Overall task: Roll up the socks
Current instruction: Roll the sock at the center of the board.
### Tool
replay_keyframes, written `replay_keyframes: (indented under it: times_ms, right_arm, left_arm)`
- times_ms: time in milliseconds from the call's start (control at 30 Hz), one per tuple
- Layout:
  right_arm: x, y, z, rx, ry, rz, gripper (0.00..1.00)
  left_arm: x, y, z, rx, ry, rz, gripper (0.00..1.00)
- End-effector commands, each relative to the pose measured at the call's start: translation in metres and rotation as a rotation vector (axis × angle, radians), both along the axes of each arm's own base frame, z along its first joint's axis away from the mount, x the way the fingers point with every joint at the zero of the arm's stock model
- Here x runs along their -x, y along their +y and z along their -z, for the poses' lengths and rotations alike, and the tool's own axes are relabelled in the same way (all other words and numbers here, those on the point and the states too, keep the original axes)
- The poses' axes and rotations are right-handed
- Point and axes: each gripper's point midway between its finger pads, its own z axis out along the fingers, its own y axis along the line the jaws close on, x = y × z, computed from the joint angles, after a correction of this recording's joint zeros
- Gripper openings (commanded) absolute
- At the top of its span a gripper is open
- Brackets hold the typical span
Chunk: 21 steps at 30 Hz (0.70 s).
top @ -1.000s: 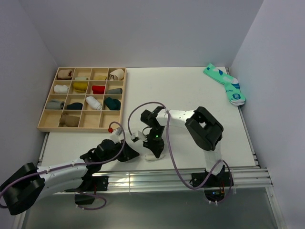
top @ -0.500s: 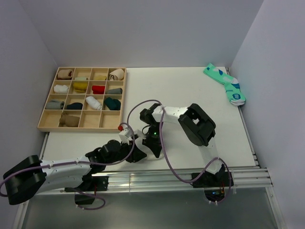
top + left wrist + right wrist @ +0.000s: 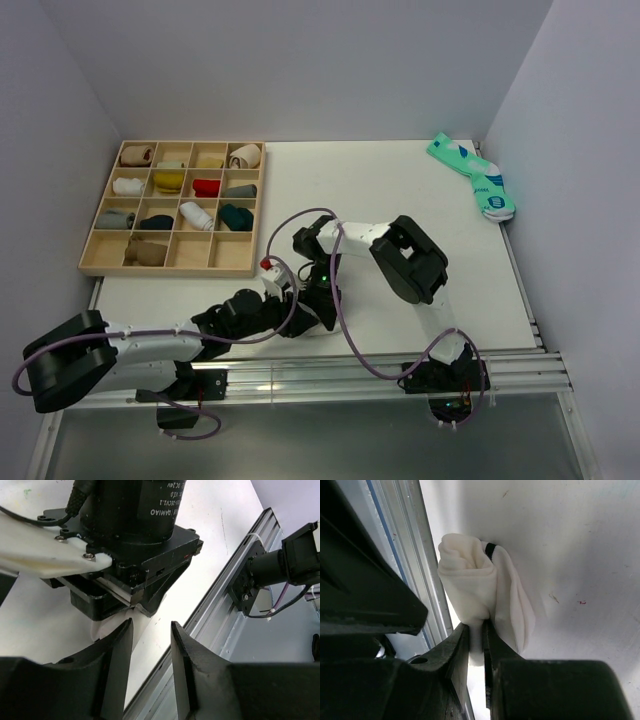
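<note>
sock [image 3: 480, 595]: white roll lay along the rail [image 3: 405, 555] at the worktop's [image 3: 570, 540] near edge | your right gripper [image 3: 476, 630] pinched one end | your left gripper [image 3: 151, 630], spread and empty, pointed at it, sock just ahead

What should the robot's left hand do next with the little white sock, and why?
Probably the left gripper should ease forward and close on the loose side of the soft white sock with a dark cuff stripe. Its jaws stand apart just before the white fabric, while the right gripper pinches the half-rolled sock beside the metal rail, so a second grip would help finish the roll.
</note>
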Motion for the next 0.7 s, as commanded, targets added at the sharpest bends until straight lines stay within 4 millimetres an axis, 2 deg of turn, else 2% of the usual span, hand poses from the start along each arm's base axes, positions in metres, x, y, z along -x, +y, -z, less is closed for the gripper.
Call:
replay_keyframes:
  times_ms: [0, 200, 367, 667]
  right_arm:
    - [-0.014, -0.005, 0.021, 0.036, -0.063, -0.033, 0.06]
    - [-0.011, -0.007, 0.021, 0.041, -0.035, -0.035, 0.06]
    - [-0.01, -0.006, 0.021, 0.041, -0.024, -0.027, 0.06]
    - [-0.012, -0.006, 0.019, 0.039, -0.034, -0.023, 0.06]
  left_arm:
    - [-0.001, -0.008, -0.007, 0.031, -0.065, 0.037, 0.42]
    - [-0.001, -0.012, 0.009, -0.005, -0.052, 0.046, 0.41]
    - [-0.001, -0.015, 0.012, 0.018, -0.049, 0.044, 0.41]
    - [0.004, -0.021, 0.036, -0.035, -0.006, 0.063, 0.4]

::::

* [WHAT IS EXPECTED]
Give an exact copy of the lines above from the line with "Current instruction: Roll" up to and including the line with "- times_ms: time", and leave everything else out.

* [REPLY]
Current instruction: Roll the sock at the center of the board.
### Tool
replay_keyframes, written `replay_keyframes: (indented under it: times_ms, right_arm, left_arm)`
- times_ms: time in milliseconds from the call's start (control at 30 Hz), one per tuple

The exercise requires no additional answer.